Gunilla Ladberg: That happens a lot. Scientists are still being attacked for their work. I think that is because the mobile industry is so strong, there is a lot of money there. If mobile phone manufacturers contribute to research, it is often provided in such a way that it gives little or no results. There are false assumptions and inappropriate methods used. A few years ago one of the best-known scientists in this field, Martin Pall, was in Norway, and later in Sweden, for a lecture. He talked about mechanisms in the body which changed from the influence of radiation. You could watch this lecture on Youtube. He has been verbally attacked. People didn’t want to know.
What can we do to make people more aware of radiation exposure?
Gunilla Ladberg: In our organization (The Wave Breaker), we are doing a lot of things all the time. We are preparing seminars to educate people on the subject. We want to get the media interested. If newspapers or television don’t mention this subject at all, people won’t get any chance to change or voice their opinions. We are also talking to politicians. They don’t care. We want them to do something about exposure in schools, as it is happening in some other countries. When one politician wrote a motion to the parliament about it, he was mobbed.
There is enough evidence on the adverse impact radiation has on human health. Radiation will eventually affect more people and change our environment. Hopefully, it won’t be too late by then.
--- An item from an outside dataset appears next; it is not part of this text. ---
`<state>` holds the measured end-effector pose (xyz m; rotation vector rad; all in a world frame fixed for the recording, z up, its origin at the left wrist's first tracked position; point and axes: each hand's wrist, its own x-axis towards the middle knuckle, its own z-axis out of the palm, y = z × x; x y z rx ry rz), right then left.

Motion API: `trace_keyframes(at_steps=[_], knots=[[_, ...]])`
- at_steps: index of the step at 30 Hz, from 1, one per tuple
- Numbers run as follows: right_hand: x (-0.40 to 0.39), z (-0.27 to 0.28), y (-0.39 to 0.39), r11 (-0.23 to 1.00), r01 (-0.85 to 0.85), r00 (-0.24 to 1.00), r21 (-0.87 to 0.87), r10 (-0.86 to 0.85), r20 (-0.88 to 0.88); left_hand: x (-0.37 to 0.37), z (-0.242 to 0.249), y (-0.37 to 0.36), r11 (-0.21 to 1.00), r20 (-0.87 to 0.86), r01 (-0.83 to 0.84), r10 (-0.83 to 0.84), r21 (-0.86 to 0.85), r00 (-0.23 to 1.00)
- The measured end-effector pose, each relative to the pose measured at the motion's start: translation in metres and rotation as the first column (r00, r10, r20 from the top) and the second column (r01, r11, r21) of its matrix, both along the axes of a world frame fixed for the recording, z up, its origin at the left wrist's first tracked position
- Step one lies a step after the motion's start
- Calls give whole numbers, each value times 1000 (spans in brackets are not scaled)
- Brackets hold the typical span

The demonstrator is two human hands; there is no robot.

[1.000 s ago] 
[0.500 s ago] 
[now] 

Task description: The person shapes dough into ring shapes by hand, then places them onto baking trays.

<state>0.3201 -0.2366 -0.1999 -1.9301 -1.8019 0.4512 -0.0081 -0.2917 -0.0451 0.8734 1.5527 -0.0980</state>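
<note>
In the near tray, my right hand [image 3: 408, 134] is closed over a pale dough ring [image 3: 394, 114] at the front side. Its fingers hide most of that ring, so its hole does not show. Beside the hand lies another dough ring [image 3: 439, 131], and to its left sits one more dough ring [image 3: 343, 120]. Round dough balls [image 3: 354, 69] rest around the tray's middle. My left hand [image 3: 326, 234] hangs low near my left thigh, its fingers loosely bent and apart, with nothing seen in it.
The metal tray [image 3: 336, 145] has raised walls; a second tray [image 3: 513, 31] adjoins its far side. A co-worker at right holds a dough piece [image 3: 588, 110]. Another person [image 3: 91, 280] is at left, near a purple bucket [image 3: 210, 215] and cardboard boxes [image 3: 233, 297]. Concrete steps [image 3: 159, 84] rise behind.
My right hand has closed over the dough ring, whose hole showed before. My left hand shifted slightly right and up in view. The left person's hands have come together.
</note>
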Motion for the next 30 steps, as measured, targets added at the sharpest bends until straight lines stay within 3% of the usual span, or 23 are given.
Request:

What advice would you give us?
Gunilla Ladberg: Keep away from electromagnetic radiation if possible, be very careful with wireless electronic devices and try to advise others to do the same.
*Gunilla Ladberg, Ph.D. in pedagogy. She is an educator, lecturer and consultant. Her main areas of work are multilingualism, the human brain and the destructive impact of wireless technology on health and the environment. She is the author of about 20 books and a large number of articles. One of her books, ‘Forced To Disconnect’ is about electrohypersensitive people and their struggles. You can find more information on her website: http://www.ladberg.se/.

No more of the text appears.